The decision, which only affects the 9th Circuit’s nine-state jurisdiction, prevents the government from prohibiting PBS or other noncommercial stations from broadcasting political ads, but it does not force the stations to do it. Noncommercial stations remain exempt from the “reasonable access” rules spelled out by the Communications Act of 1934, which threaten to revoke commercial stations’ licenses if they reject ads from candidates for federal office. (Antiaborton foe and presidential candidate Randall Terry has been testing these access rules with his gory campaign ads.) Yet in the case of public TV stations, the decision whether to air a candidate’s ad appears to be up to them. Any PBS station that did air a campaign ad could be opening up the floodgates for more ads, since competing candidates could then request equal ad time at the same price as their opponent. 

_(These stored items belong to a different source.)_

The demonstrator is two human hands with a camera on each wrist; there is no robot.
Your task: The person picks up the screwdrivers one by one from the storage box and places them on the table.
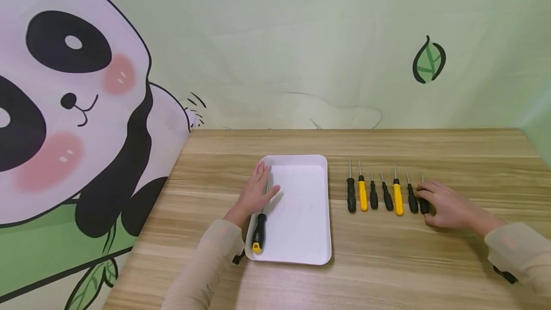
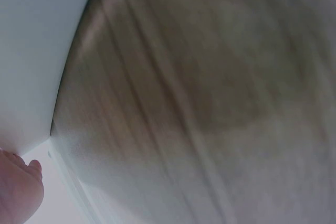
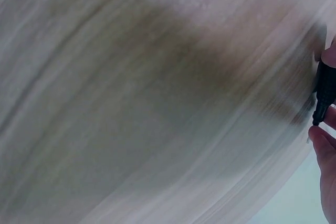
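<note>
A white tray (image 1: pixel 301 214) lies on the wooden table, and my left hand (image 1: pixel 255 196) rests on its left rim with the fingers stretched out. Inside the tray, along that side, is a black screwdriver with a yellow handle end (image 1: pixel 259 233); the hand partly covers its shaft. To the right, my right hand (image 1: pixel 451 208) holds a small black-handled screwdriver (image 1: pixel 424 205) at the right end of a row. The right wrist view shows fingers about its dark handle (image 3: pixel 326 87). In the left wrist view, only part of the left hand (image 2: pixel 20 190) appears by the tray.
Left of the held one, several screwdrivers lie side by side, shafts pointing away: a long black one (image 1: pixel 351 195), yellow ones (image 1: pixel 363 196) (image 1: pixel 398 199) and smaller black ones (image 1: pixel 373 198). A panda-printed backdrop (image 1: pixel 258 61) rises behind the table's far edge.
</note>
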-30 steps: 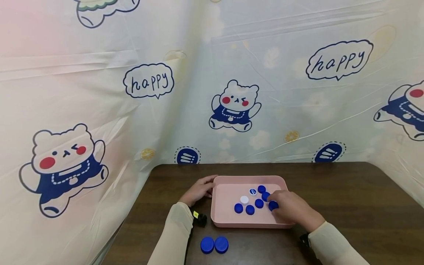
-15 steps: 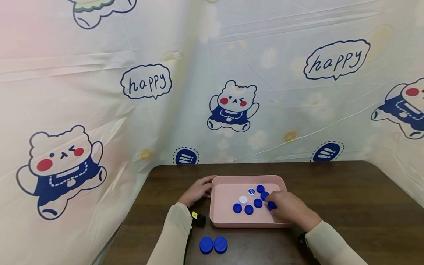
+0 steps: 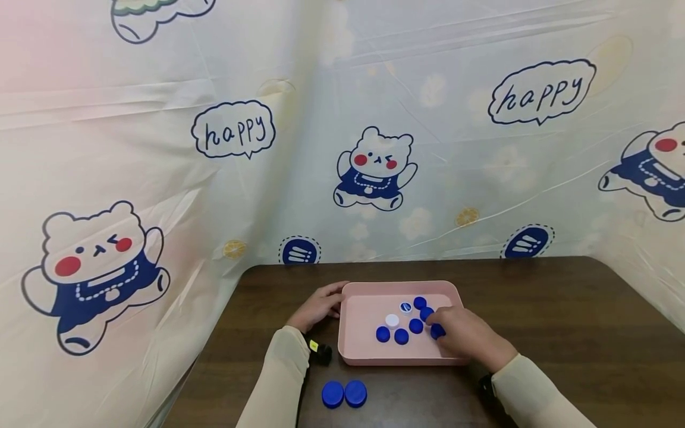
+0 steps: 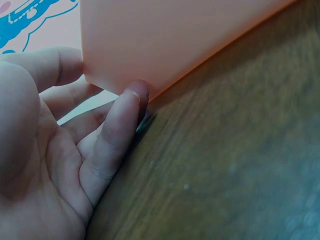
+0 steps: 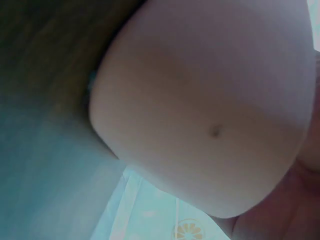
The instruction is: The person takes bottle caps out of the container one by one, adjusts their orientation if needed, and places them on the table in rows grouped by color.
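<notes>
Left hand (image 3: pixel 318 307), fingers relaxed, touches the pink tray (image 3: pixel 357 348); right hand (image 3: pixel 473 334) dips beside 2 round blue caps (image 3: pixel 426 312), grip unclear.

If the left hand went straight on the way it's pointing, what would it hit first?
The tray: its outer wall stands right at the left hand and they seem to touch, though exact contact is hard to judge.

Ten caps (image 3: pixel 415 326), one tray (image 3: pixel 360 333)

Brown wood-grain table (image 3: pixel 562 321), pink tray (image 3: pixel 360 327), two blue caps (image 3: pixel 333 395) nearby
</notes>
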A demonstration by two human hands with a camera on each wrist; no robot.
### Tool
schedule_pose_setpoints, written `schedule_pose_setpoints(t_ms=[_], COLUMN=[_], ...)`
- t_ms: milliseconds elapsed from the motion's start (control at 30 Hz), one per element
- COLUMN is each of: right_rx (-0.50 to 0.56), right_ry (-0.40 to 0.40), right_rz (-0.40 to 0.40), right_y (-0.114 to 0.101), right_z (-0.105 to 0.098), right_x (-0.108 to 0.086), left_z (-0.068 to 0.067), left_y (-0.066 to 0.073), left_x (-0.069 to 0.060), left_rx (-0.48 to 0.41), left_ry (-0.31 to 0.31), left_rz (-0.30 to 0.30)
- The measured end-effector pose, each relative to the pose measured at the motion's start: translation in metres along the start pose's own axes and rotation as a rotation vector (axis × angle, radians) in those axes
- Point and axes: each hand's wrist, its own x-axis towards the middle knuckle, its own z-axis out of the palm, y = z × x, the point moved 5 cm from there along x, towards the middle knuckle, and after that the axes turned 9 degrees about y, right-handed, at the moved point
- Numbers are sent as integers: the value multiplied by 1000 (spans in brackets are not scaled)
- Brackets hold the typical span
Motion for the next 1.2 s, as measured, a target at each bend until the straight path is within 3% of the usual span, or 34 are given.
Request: schedule_pose_setpoints(t_ms=[233,433,933,1200], right_rx=[3,4,-7,-44], right_ry=[1,10,24,60], right_rz=[-2,-4,15,-45], right_y=[-3,-3,-5,-11], right_z=[-4,-6,-13,-19], right_x=[0,0,0,-1], left_z=[0,0,1,1], left_y=[10,-2,1,0], left_x=[-6,1,1,1], left_rx=[10,10,0,9], left_ry=[-37,-10,4,6], left_rz=[-14,-20,1,-7])
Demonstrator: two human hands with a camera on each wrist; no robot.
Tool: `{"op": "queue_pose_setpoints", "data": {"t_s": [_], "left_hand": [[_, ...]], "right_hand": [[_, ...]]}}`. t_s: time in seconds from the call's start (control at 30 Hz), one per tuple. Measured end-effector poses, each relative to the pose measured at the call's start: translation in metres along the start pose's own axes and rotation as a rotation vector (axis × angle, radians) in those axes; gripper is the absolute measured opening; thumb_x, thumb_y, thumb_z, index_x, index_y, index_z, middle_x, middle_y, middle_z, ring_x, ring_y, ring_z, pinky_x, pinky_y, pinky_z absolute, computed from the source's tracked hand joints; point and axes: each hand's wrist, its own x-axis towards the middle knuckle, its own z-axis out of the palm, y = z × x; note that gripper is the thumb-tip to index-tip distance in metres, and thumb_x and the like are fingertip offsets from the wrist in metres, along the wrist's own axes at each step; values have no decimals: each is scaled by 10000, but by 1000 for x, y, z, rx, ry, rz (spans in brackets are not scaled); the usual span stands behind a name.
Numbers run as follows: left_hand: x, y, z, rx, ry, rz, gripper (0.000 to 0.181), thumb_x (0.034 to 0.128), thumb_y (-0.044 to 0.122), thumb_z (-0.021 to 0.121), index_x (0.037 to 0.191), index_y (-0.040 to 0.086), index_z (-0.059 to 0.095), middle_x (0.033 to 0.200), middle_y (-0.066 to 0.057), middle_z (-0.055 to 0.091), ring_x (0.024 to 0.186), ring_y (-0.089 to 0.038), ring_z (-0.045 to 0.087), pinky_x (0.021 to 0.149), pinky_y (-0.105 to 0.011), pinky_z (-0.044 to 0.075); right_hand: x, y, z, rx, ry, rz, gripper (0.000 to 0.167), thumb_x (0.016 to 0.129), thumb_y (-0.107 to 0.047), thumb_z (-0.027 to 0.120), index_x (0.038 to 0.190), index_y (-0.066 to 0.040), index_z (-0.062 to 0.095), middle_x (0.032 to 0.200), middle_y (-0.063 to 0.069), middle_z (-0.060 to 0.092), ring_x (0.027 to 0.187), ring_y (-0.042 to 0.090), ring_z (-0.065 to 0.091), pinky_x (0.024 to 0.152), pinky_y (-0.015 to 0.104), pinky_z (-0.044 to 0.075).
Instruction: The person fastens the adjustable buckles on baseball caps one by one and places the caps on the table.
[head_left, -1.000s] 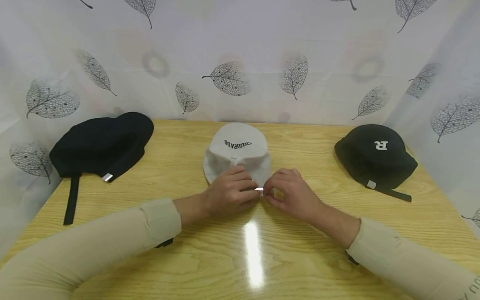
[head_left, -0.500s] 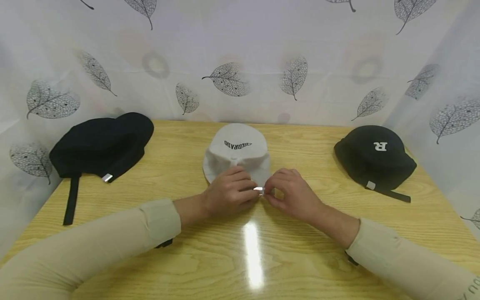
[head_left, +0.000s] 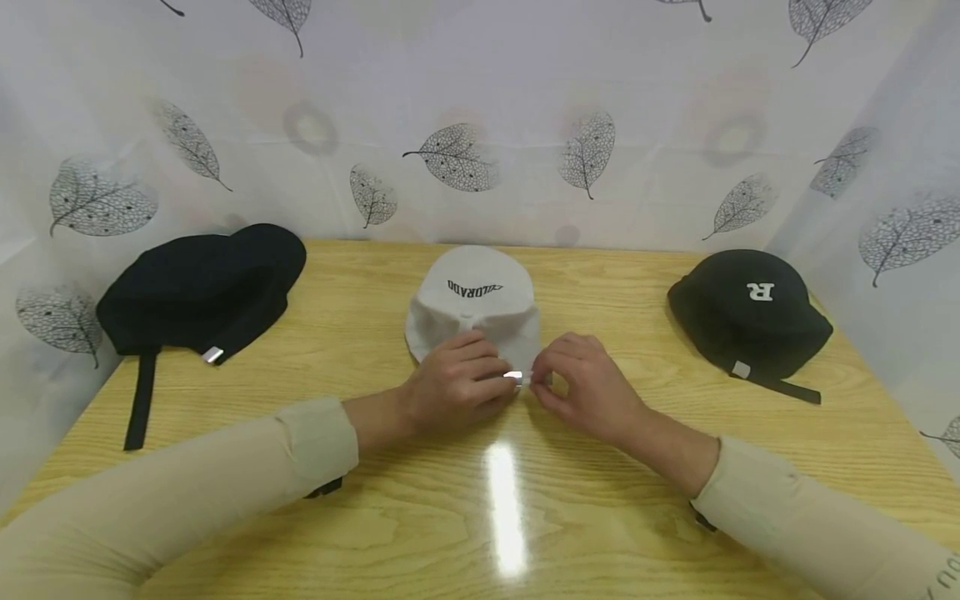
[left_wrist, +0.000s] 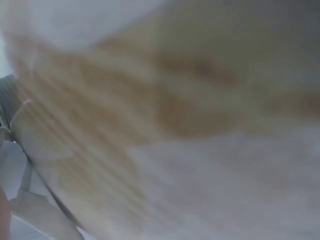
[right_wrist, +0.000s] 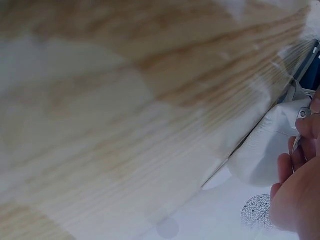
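Yellow wood-grain tabletop (head_left: 420, 525), viewed remotely: I record the pale-grey fabric cap (head_left: 476, 279) central, left hand (head_left: 459, 379) pinching its silver metal buckle (head_left: 513, 377), right hand (head_left: 587, 382) its pale strap (head_left: 527, 378), buckling seemingly unfinished, 2 black cloth caps (head_left: 191, 287) untouched.

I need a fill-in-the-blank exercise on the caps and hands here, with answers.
The word on the pale cap is ____.
The lettered black cap bears the letter ____.
The unlettered black cap lies on the person's ____ side.
The hand nearer the lettered black cap is the person's ____.

Answers: COLORADO; R; left; right.
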Motion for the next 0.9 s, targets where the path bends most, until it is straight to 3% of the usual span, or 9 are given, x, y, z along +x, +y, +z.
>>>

What about the specter of third-party attack ads running during Sesame Street? According to an FCC spokeswoman, the court’s ruling does not open the door for ads from super-PACs, which the commission views as commercial advertisers. That interpretation, however, appears to run counter to Judge Carlos Bea’s majority opinion, which did not distinguish between ads from candidates or advocacy groups. So that may remain a matter for the courts.

If an appeal is rejected, the FCC could turn to the Supreme Court. If it doesn’t, or if no appeal is filed, the 9th Circuit will soon issue a mandate enforcing the decision—at which point public TV stations in Western states and Alaska could begin airing dueling campaign ads—assuming there are candidates who think that spots during Antiques Roadshow are the best bang for their advertising bucks. Asked if his station would consider running political ads, a spokesman for KQED, a major northern California NPR and PBS affiliate, said he couldn’t comment on the ruling “because we’re expecting that to go through the legal process.”

Either way, PBS viewers are already used to seeing ads on their ostensibly commercial-free stations. As Judge John Noonan noted in his concurring opinion, “As a viewer of Jim Lehrer NewsHour and its successor, I have seen announcements that to my mind are ads. For example, I have viewed Charles Schwab’s message, ‘Talk to Chuck’—it is not about Chuck’s golf game.”